### PROBLEM
Exact copies of all the lines below are needed, without the pictures.

### PROVIDED DATA
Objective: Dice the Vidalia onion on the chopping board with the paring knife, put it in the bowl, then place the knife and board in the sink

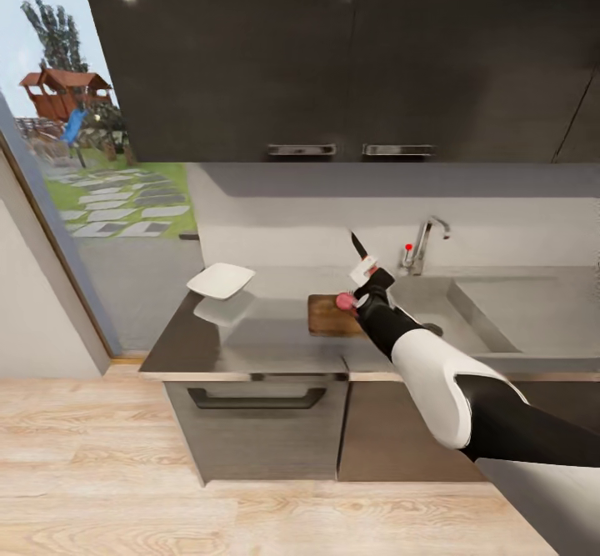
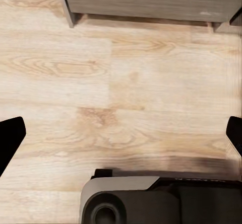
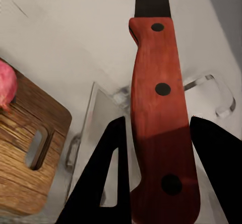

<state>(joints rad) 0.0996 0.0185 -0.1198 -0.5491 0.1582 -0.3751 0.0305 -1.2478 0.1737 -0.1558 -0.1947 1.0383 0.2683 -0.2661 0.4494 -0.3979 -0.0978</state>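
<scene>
The paring knife (image 3: 160, 108) is clamped by its red-orange handle between the fingers of the right gripper (image 1: 367, 283), blade pointing up and away from the wrist in the head view. The onion (image 1: 345, 301), pinkish and whole, is seen on the chopping board (image 1: 329, 316), just below and beside the gripper. The sink (image 1: 467, 310) lies to the gripper's right, the bowl (image 1: 220, 280) well off to its left on the countertop (image 1: 250, 339).

Step judged: dicing not yet begun. For a clean cut the blade should be tipped down toward the board, the edge lined up over the onion's middle, and lowered straight without sideways drag, since the round onion could be rolled off the board.

The left gripper (image 2: 121, 133) is held wide open and empty, its fingertips (image 2: 10, 136) spread over bare wood floor (image 2: 121, 83).
</scene>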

### REPLY
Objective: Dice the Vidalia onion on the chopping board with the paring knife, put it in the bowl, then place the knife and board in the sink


<state>(joints rad) 0.0996 0.0185 -0.1198 -0.5491 0.1582 -0.3751 0.0305 -1.2478 0.1737 -0.1558 -0.1947 1.0383 0.2683 -0.2661 0.4494 -0.3979 -0.0978</state>
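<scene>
The paring knife (image 3: 160, 108) is clamped by its red-orange handle between the fingers of the right gripper (image 1: 367, 283), blade pointing up and away from the wrist in the head view. The onion (image 1: 345, 301), pinkish and whole, is seen on the chopping board (image 1: 329, 316), just below and beside the gripper. The sink (image 1: 467, 310) lies to the gripper's right, the bowl (image 1: 220, 280) well off to its left on the countertop (image 1: 250, 339).

Step judged: dicing not yet begun. For a clean cut the blade should be tipped down toward the board, the edge lined up over the onion's middle, and lowered straight without sideways drag, since the round onion could be rolled off the board.

The left gripper (image 2: 121, 133) is held wide open and empty, its fingertips (image 2: 10, 136) spread over bare wood floor (image 2: 121, 83).
</scene>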

This exercise has been worked through to completion.